Heuristic:OpenHands OpenHands Fail Open Rate Limiting
| Knowledge Sources | |
|---|---|
| Domains | SaaS_Infrastructure, Distributed_Systems |
| Last Updated | 2026-02-11 21:00 GMT |
Overview
Rate limiting implementation that fails open (allows requests) when Redis is unavailable, prioritizing availability of legitimate users over strict abuse prevention.
Description
OpenHands implements a fail-open rate limiting strategy using Redis as the backing store. When Redis is unavailable or an error occurs during the rate limit check, the system allows the request to proceed rather than blocking it. This is a deliberate architectural decision: blocking legitimate users due to an infrastructure failure (Redis outage) is considered worse than temporarily allowing potential abuse. The rate limiter uses Redis atomic set-with-expiry (`SET key value NX EX ttl`) for both checking and setting rate limits in a single operation, providing race-condition-free enforcement across distributed server instances.
Usage
Apply this pattern when implementing any rate limiting in the OpenHands SaaS server. It is particularly important for authentication flows (email verification, signup) where blocking a legitimate user during a Redis outage would be a poor user experience. The fail-open pattern should not be used for security-critical operations where allowing unauthenticated access would be dangerous.
The Insight (Rule of Thumb)
- Action: Wrap all Redis rate limit checks in try/except. On Redis failure, log a warning and allow the request.
- Value: Default rate limits are 120 seconds per user ID and 300 seconds per IP address.

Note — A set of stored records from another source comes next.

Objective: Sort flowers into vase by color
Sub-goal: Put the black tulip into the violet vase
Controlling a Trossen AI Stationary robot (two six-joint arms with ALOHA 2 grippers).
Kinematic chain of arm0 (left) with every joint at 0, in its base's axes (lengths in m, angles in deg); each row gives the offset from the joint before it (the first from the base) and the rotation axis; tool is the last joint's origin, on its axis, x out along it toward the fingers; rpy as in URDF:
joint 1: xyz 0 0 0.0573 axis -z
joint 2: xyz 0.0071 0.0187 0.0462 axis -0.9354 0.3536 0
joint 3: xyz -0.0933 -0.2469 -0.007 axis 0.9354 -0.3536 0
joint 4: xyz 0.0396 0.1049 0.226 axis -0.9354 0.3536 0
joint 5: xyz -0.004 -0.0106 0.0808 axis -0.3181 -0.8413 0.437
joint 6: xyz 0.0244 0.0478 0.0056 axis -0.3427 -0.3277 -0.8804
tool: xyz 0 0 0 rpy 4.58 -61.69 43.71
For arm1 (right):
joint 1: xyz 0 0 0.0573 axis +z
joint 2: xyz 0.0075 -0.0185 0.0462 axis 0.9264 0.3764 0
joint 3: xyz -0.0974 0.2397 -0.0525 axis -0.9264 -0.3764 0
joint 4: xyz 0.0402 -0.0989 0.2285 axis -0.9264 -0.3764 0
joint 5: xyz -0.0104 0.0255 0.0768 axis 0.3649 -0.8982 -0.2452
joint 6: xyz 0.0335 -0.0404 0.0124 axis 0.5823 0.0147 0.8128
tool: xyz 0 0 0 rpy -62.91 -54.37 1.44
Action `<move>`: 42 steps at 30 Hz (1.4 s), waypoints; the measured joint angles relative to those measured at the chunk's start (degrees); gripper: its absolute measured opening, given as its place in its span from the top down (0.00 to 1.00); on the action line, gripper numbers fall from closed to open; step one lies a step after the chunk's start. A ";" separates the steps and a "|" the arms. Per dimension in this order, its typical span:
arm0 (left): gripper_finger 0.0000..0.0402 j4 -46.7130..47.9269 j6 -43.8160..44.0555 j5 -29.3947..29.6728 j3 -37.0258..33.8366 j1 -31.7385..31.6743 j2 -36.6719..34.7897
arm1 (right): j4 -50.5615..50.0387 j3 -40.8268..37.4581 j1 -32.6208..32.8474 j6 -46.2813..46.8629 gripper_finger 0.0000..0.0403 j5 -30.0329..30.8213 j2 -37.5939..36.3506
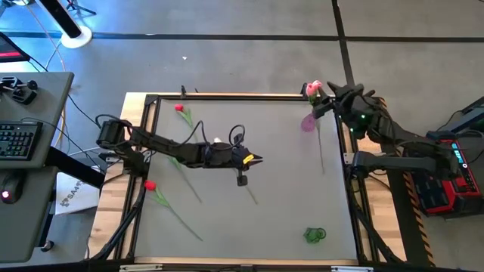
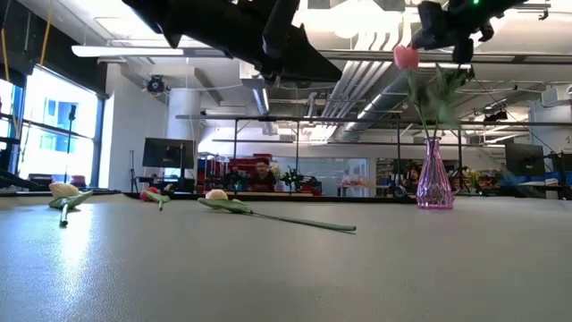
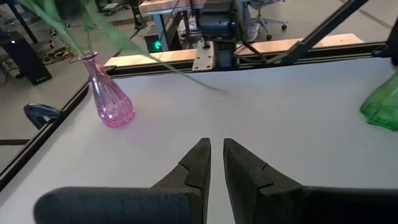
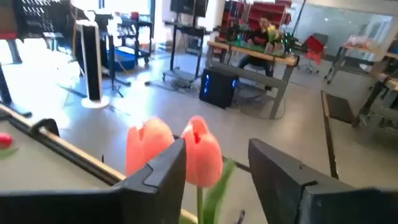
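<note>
A pink glass vase (image 1: 308,122) stands at the table's far right corner, with green stems in it and pink tulip heads (image 1: 312,89) above it. My right gripper (image 4: 216,149) is open, high above the vase, with one pink head (image 4: 202,155) between its fingers and a second (image 4: 148,146) beside them. My left gripper (image 3: 216,155) is shut and empty, hovering over the table's middle (image 1: 253,159). Two red tulips (image 1: 179,108) (image 1: 150,185) and a cream one (image 2: 216,194) lie flat on the table's left half. A green vase (image 1: 314,235) stands near the near right corner. My right gripper has the pink tulip head (image 4: 202,155) close against the inner side of one finger (image 4: 171,165). I cannot tell whether they touch. The other finger stands well apart from it, and the stem (image 4: 199,208) runs down below the fingers.
A black frame rail (image 1: 227,96) runs around the grey table top. A thin green stem (image 1: 321,151) reaches out from the pink vase over the table's right side. Another cream tulip (image 2: 63,190) lies at the left. A person sits far behind the table (image 2: 260,173).
</note>
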 joint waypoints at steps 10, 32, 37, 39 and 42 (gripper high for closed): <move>0.93 -0.02 0.00 0.61 0.00 1.60 0.00 | -6.50 4.39 4.46 5.80 0.70 -20.58 -4.94; 0.93 -1.36 -0.55 0.66 0.00 1.60 0.00 | -46.95 -0.52 11.77 35.64 0.62 -21.48 -3.54; 0.93 -1.31 -0.50 0.66 0.00 1.79 0.00 | -51.37 -2.15 12.48 40.39 0.47 -20.68 -3.04; 0.93 -1.31 -0.71 0.68 0.00 1.98 0.00 | -51.64 -3.94 12.73 42.28 0.42 -20.09 -3.06; 0.93 -1.31 -1.03 0.66 0.00 2.08 0.00 | -51.40 -7.37 12.81 45.37 0.38 -20.27 -3.06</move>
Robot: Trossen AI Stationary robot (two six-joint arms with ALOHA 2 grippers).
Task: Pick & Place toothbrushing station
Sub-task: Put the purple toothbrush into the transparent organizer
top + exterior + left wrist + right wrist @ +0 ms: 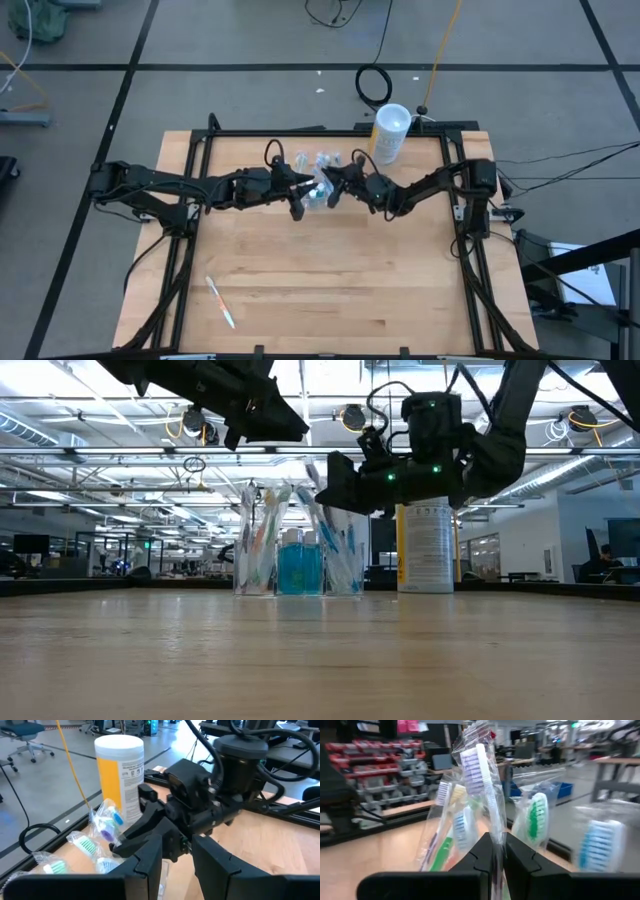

- Trade-off: During Redis outages, rate limiting is effectively disabled. This accepts temporary abuse risk in exchange for zero downtime for legitimate users.
- Fallback Strategy: When user ID is unavailable, fall back to IP-based rate limiting with a longer window (300s vs 120s) to account for shared IPs.
Reasoning
The fail-open strategy is justified by several observations:
- Redis outages are rare: In a well-maintained production environment, Redis downtime is uncommon and typically brief.
- Abuse during outages is unlikely: Attackers are unlikely to time their attacks precisely with Redis outages.
- User impact is disproportionate: Blocking a legitimate user during signup or email verification creates a terrible user experience that may cause them to abandon the product entirely.
- Compensating controls exist: Other security layers (reCAPTCHA, Keycloak rate limits, infrastructure WAFs) provide defense even when application-level rate limiting is unavailable.
- Atomic Redis operations prevent race conditions: Using `NX` (set if not exists) with `EX` (expiry) ensures that the check-and-set is atomic, preventing race conditions in distributed deployments where multiple server instances check the same key simultaneously.
Code evidence from `enterprise/server/utils/rate_limit_utils.py:34-39`:
redis = sio.manager.redis
if not redis:
# If Redis is unavailable, log warning and allow request (fail open)
logger.warning('Redis unavailable for rate limiting, allowing request')
return
Error handling fallback from `enterprise/server/utils/rate_limit_utils.py:80-83`:
except Exception as e:
# Log error but allow request (fail open) to avoid blocking legitimate users
logger.warning(f'Error checking rate limit: {e}', exc_info=True)
return
Atomic Redis rate limit check from `enterprise/server/utils/rate_limit_utils.py:51-53`:
# Try to set the key with expiration. If it already exists (nx=True fails),
# it means the rate limit is active
created = await redis.set(rate_limit_key, 1, nx=True, ex=rate_limit_seconds)